> What to produce: Restate the lines word for word, from the first line of the records through the line containing "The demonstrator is". Leave out the pictures and anything after that line.

> Items listed in a dataset:
# # #

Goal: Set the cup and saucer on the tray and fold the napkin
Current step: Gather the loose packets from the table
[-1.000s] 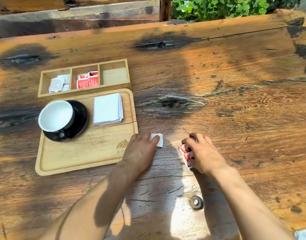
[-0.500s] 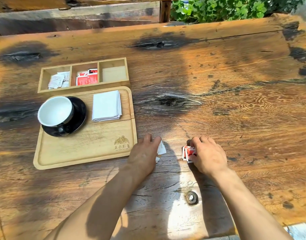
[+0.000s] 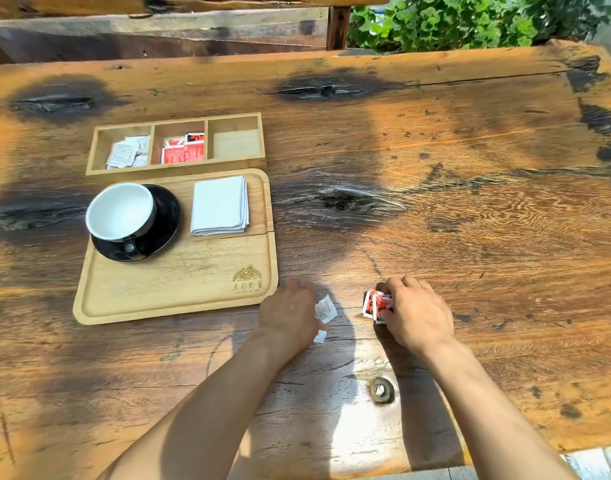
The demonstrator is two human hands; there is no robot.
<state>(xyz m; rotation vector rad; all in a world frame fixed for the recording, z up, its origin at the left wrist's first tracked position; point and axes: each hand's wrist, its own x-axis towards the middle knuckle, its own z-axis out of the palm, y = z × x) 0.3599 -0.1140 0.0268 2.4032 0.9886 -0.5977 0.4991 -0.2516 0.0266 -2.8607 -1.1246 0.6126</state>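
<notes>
A wooden tray [image 3: 165, 299] lies at the left of the table. On its far left a white cup [image 3: 118, 211] stands on a black saucer [image 3: 162, 233]. A folded white napkin [image 3: 220, 205] rests on the tray's far right. Just right of the tray's near corner, my left hand [image 3: 286, 315] holds white sachets [image 3: 325, 311] against the table. A little further right, my right hand [image 3: 414, 315] is closed around a small bundle of red and white sachets [image 3: 375, 304].
A three-compartment wooden box [image 3: 234, 164] sits behind the tray; its left bay holds white sachets, its middle bay red ones. A metal bolt [image 3: 381, 390] is set in the wooden table [image 3: 470, 220] near me. Green plants stand past the far edge.
My left hand has drawn back toward me with the white sachets gathered under its fingers. My right hand has tightened the red sachets into a bundle. The view shifted slightly.
</notes>
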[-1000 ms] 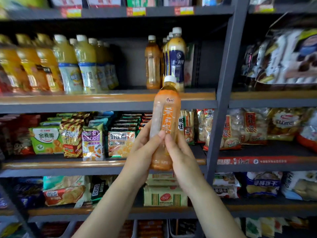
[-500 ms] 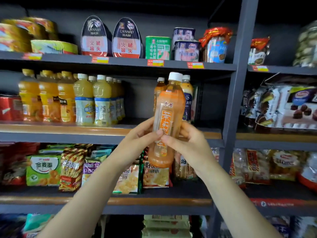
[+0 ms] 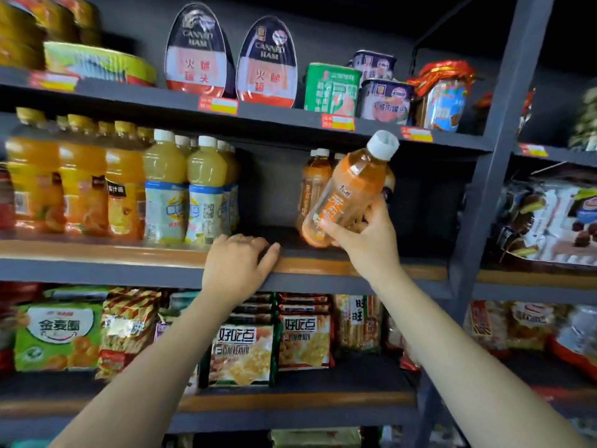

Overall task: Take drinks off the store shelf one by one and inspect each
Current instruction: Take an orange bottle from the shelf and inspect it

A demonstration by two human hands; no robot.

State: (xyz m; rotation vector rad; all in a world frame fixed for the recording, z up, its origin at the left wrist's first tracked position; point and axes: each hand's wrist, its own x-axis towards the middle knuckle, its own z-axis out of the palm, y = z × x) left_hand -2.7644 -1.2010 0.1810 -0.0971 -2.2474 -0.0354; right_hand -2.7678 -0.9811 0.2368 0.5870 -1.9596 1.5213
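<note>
**Orange tea bottle tilted at the drinks shelf**

Grey metal shelving fills the frame, each board edged with a brown wooden strip. The drinks shelf (image 3: 135,253) runs across the middle; on it, at the left, stand orange juice bottles (image 3: 58,185) and, beside them, pale yellow juice bottles (image 3: 187,189). Canned ham tins (image 3: 231,56) sit on the board above, and snack packets (image 3: 242,354) crowd the board below.

The orange tea bottle (image 3: 347,192) is right of centre, leaning with its white cap toward the upper right and its base low over the shelf board; whether it touches is unclear. Its label is orange with pale lettering, the liquid amber. The right hand (image 3: 368,240) holds its lower half, fingers (image 3: 332,229) curled round it. More tea bottles (image 3: 315,182) stand just behind. The left hand (image 3: 237,266) rests on the shelf's front edge, fingers relaxed, close together and bent over the lip.
</note>
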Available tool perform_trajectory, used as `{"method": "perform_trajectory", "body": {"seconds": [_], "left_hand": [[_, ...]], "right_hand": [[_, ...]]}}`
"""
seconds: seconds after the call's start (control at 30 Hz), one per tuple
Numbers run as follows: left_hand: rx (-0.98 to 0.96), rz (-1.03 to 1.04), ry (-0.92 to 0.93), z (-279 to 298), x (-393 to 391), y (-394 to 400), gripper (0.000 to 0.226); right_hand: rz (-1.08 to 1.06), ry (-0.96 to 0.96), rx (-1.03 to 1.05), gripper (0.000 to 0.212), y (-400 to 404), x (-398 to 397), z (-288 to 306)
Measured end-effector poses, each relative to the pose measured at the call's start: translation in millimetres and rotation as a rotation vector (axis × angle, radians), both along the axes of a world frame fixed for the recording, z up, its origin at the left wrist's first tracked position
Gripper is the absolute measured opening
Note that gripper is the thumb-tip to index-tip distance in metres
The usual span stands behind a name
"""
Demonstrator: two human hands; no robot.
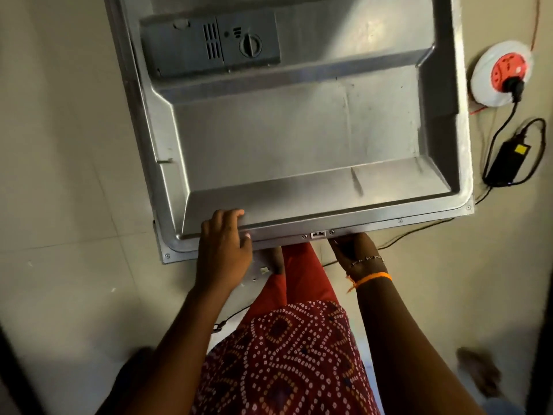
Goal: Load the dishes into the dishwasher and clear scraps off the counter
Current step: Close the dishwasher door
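The dishwasher door (299,139) lies folded down flat in front of me, its steel inner face up, with the grey detergent dispenser (211,43) near the far end. My left hand (224,253) grips the near edge of the door, fingers curled over the rim and thumb against the front. My right hand (356,253) holds the same edge from below, right of the latch (318,234); its fingers are hidden under the door. No dishes or racks are in view.
Pale tiled floor (59,175) surrounds the door. To the right lie a white and red extension socket reel (502,73) with a black plug, a black power adapter (508,160) and loose cables. Small white scraps (264,270) lie under the door edge.
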State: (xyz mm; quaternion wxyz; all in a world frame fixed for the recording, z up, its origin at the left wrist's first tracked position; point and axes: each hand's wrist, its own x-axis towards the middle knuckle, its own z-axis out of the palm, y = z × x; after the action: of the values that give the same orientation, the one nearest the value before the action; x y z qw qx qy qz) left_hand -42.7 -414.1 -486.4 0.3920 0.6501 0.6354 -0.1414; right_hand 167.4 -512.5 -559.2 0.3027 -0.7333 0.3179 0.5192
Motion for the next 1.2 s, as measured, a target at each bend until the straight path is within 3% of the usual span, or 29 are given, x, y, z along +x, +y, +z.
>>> {"method": "perform_trajectory", "body": {"seconds": [0.17, 0.3, 0.47, 0.57, 0.73, 0.9, 1.07, 1.13, 1.2], "left_hand": [[0.265, 0.04, 0.027, 68, 11, -4, 0.049], [0.519, 0.091, -0.023, 128, 25, 5, 0.047], [0.686, 0.033, -0.125, 197, 34, 36, 0.06], [0.739, -0.044, -0.143, 238, 38, 74, 0.074], [0.81, -0.349, -0.061, 277, 36, 124, 0.106], [0.871, -0.385, 0.023, 312, 47, 170, 0.107], [0.888, -0.394, 0.066, 352, 60, 235, 0.101], [0.87, -0.402, 0.07, 369, 68, 263, 0.104], [0.839, -0.407, 0.076, 383, 74, 289, 0.111]], "right_hand": [[-0.082, -0.02, 0.138, 0.018, 9, -1, 94], [-0.131, -0.036, 0.337, 0.028, 40, 3, 174], [0.175, -0.183, 0.403, 0.034, 86, 16, 259], [0.155, -0.23, 0.442, 0.034, 122, 23, 301], [-0.003, -0.247, 0.377, 0.024, 176, 30, 344], [0.007, -0.26, 0.422, 0.029, 222, 39, 390], [0.027, -0.195, 0.551, 0.013, 276, 57, 438], [0.111, -0.213, 0.613, 0.02, 295, 64, 452], [0.377, -0.324, 0.633, 0.023, 307, 65, 461]]}}
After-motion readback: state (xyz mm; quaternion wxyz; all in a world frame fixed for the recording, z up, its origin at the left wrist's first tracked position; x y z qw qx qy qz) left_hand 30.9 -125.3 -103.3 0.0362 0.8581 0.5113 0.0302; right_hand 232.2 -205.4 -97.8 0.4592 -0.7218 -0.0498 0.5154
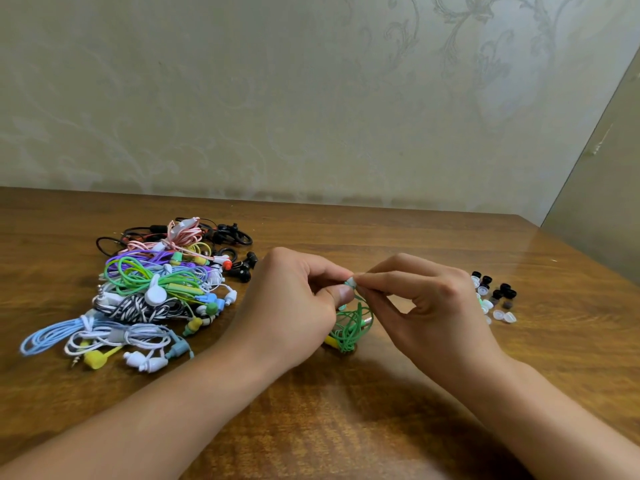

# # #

> Result:
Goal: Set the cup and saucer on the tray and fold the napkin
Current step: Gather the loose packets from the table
[-1.000s] 
[-0.500s] 
[+0.000s] 
The demonstrator is two human hands; there is no robot.

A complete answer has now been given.